I know there's many similar looking fish, and the names can get kinda screwy sometimes, I'm just wondering if they are the same or just similar fish? I've had trouble locating other elongatus chewere.

I was wanting to share about my tank and don't want to steal your thread, but I can post some pics of my fish. Prolly do my own post tho

I don't have any serious aggression problems between the two fish species yet. They're really not that similar looking but I was afraid of the dark barring causing some confusion. Keeping fingers crossed that they all stay in line. Great fish!


----------



## Vandruis (May 1, 2017)

Pseudotropheus Saulosi IS Chindongo Saulosi. Taxonomists regrouped a lot of the Ps. group into Chindongo.

Here's a transcript from one of the articles published on it.

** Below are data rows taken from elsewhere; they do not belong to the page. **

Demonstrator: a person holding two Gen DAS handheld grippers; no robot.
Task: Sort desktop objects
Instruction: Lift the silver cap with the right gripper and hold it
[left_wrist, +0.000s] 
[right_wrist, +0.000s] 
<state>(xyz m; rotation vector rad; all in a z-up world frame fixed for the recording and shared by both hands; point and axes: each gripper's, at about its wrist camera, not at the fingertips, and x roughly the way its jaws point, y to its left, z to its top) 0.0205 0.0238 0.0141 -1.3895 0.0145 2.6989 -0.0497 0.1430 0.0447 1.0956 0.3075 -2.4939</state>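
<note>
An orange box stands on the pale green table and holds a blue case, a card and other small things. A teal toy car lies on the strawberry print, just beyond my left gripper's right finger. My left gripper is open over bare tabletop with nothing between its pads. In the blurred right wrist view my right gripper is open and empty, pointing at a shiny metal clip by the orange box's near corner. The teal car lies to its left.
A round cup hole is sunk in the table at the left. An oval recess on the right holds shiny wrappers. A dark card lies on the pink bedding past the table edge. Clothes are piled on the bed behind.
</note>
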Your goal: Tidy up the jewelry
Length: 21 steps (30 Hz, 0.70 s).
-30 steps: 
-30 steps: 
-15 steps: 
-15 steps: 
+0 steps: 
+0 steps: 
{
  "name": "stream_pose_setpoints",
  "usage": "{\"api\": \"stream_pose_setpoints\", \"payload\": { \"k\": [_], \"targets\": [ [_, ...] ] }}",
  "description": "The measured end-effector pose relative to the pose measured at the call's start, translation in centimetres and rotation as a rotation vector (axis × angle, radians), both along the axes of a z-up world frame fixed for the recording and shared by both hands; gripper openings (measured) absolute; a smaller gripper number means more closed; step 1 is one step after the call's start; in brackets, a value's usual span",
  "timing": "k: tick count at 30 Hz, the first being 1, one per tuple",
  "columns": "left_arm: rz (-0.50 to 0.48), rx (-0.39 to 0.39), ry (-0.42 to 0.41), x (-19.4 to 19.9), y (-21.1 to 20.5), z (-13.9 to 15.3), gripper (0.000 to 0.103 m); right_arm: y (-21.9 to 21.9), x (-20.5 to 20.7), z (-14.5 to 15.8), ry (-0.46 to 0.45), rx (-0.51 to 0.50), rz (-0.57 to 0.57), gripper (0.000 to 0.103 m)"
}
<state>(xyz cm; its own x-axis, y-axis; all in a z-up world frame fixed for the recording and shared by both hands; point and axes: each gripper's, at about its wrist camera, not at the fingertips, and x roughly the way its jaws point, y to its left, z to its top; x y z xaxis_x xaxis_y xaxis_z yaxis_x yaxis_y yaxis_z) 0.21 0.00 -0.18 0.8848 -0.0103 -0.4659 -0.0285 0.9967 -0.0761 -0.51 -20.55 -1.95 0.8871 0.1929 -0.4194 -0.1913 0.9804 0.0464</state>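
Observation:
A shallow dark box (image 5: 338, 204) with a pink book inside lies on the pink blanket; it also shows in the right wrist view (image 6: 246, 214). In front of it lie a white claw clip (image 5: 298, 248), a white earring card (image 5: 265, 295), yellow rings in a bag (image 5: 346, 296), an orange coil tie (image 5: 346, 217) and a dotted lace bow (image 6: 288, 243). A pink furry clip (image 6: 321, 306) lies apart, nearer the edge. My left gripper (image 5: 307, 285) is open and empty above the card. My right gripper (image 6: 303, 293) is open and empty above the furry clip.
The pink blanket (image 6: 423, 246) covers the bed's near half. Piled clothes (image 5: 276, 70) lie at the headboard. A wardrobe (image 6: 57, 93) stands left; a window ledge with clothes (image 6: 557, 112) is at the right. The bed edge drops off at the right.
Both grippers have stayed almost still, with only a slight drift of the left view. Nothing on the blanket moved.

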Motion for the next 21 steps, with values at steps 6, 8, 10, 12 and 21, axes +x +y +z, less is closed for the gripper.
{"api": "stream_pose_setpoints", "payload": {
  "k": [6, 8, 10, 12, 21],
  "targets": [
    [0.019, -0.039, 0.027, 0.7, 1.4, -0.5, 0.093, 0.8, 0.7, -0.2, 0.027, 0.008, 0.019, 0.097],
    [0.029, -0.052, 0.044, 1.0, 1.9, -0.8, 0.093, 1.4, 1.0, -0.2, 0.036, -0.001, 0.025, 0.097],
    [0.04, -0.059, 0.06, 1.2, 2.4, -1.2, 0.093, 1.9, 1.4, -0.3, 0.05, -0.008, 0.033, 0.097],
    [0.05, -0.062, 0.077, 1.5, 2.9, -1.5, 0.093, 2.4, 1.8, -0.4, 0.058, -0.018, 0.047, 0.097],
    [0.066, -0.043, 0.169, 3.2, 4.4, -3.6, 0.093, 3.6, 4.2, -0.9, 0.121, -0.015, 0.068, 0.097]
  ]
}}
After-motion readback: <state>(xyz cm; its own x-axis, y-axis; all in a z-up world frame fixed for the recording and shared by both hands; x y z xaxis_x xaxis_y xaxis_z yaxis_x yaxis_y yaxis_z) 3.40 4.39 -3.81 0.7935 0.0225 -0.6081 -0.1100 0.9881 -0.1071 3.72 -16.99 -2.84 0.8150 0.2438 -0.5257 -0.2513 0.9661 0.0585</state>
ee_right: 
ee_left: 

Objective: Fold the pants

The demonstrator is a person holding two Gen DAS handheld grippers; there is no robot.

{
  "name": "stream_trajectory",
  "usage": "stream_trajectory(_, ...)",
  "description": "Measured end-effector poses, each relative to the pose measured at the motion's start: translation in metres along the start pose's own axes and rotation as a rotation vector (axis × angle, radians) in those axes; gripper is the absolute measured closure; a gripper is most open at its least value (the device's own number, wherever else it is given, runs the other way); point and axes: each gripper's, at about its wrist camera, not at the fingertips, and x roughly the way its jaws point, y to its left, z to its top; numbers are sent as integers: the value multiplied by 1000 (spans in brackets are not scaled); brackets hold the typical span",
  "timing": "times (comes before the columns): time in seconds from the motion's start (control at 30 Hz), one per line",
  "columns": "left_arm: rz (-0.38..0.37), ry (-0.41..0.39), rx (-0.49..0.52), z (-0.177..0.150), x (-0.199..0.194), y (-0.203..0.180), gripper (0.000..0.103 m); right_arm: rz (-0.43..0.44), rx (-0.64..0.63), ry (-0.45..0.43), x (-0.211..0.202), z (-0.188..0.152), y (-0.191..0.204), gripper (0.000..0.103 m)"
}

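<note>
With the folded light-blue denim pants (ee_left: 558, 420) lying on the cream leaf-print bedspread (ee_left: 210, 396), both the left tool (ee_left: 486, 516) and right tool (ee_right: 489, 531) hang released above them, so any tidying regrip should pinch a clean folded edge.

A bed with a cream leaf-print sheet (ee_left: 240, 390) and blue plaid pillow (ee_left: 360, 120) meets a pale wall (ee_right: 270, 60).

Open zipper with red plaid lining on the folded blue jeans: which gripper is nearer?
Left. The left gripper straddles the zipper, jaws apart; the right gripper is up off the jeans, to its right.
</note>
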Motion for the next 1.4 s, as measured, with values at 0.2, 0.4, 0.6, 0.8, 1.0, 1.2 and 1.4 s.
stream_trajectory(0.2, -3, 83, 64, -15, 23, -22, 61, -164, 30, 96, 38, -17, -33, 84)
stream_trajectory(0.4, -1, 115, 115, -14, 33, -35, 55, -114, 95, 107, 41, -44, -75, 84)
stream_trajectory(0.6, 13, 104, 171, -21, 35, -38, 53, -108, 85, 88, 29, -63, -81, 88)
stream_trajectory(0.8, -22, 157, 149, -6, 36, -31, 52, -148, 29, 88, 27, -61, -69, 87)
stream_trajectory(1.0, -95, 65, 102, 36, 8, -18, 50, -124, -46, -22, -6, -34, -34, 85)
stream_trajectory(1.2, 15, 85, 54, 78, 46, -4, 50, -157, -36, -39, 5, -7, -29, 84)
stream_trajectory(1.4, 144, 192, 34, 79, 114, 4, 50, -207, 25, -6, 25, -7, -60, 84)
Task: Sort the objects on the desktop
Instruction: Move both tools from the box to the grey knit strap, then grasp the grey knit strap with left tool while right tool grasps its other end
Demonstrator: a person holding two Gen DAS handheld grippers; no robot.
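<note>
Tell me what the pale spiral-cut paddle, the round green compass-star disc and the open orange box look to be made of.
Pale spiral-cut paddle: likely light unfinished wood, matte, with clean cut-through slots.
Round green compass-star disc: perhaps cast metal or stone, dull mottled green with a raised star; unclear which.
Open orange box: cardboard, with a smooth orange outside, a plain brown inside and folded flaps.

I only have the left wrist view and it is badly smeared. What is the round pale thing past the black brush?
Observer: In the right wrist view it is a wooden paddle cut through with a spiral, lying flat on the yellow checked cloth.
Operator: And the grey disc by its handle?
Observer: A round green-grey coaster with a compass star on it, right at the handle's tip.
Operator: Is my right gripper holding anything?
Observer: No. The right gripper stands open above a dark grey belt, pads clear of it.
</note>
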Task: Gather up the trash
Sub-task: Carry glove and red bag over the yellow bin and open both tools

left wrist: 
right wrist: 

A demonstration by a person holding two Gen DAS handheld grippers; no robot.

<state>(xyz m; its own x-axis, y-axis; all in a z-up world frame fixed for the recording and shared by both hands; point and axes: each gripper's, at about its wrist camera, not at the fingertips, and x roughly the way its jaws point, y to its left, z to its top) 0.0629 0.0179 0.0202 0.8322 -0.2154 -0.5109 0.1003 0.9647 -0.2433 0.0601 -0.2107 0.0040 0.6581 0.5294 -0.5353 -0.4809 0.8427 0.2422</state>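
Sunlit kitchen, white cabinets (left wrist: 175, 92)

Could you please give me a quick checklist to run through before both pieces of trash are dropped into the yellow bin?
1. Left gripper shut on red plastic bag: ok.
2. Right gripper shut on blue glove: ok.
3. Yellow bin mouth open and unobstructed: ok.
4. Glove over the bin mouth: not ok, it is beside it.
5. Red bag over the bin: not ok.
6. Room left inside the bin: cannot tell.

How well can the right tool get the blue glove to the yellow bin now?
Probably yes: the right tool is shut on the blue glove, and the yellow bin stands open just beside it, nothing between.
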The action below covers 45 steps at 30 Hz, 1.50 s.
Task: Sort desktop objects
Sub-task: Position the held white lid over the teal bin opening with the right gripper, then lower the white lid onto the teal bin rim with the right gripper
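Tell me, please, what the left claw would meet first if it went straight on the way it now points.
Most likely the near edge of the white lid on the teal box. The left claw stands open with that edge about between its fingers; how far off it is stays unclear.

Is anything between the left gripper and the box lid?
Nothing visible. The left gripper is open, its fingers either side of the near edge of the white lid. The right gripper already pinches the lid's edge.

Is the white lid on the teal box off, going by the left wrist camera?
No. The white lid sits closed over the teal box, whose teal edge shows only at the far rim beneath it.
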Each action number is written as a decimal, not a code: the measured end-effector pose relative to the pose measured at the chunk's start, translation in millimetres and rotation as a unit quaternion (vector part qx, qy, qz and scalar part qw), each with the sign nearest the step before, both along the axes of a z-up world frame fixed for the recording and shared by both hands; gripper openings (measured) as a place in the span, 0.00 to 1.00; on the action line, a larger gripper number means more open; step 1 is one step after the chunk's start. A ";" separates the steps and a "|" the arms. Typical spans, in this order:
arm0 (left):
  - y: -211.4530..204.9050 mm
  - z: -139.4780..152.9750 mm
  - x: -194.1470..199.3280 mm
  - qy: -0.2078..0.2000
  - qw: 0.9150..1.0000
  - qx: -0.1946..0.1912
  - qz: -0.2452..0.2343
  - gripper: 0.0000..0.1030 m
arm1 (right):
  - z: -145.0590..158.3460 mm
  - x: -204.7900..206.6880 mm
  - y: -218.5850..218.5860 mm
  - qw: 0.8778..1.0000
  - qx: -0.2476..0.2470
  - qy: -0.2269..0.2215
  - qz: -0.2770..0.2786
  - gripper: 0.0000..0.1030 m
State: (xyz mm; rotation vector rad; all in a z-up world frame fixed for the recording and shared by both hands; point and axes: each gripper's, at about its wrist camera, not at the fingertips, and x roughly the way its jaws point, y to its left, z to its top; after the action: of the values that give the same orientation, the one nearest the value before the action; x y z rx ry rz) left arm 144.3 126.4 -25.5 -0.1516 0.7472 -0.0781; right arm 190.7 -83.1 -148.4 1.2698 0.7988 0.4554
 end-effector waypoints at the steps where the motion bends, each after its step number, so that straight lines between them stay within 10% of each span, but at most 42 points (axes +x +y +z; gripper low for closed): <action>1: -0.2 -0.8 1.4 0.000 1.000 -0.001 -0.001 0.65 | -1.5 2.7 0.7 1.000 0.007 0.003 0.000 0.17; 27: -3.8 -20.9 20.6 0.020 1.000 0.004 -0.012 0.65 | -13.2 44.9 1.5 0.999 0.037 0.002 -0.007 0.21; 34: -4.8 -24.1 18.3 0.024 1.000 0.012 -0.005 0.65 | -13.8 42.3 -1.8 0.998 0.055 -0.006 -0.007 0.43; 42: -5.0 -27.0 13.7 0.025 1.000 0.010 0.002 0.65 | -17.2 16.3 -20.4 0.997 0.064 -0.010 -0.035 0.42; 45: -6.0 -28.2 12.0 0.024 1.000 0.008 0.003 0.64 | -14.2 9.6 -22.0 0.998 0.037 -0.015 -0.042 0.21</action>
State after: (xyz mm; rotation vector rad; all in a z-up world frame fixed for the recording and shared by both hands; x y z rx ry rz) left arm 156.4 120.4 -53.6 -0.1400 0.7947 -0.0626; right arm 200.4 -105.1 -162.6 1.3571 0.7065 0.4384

> Lake Malaŵi is known for its endemic haplochromine species flock, most notably the rock-dwelling cichlids known as mbuna. The group of mbuna referred to as the Pseudotropheus elongatus species group is currently comprised of Metriaclima spp., Tropheops spp., Cynotilapia spp., and Pseudotropheus spp. In this study, Chindongo, a new genus with the type species C. bellicosus, is described for additional species in this group. Chindongo is distinguished from other mbuna genera by 1) the presence of bicuspid teeth in the anterior portion of the outer row of both upper and lower jaw; 2) a moderately to steeply sloped vomer with a narrow rostral tip which makes an angle of between 53° and 68° with the parasphenoid; 3) a small mouth with the lower jaw slightly shorter than the upper; 4) a broad anterior dentigerous area on both premaxilla and dentary with three or more rows of teeth (usually 5-6 rows); 5) a flank melanin pattern consisting of vertical bars without horizontal elements at any stage of development. Chindongo bellicosus is distinguished by its color pattern and shallower body from the other species which we have transferred to Chindongo. We also describe six new elongate mbuna species and place them into three available genera, they include: Metriaclima flavicauda, M. usisyae, Tropheops kumwera, T. biriwera, T. kamtambo, and Cynotilapia chilundu.


----------



## mrlilfish90 (Apr 1, 2015)

That's awesome where can I find more articles like these?


----------



## mrlilfish90 (Apr 1, 2015)

Chindongo saulosi dom.



And elongatus chewere dom.


Sorry about the quality. My camera usually takes great pics


----------



## Ram-Finatic (Jul 27, 2016)

DJRansome said:


> Saulosi has a fat belly and elongatus has a skinny one...feed that boy up! He looks good though.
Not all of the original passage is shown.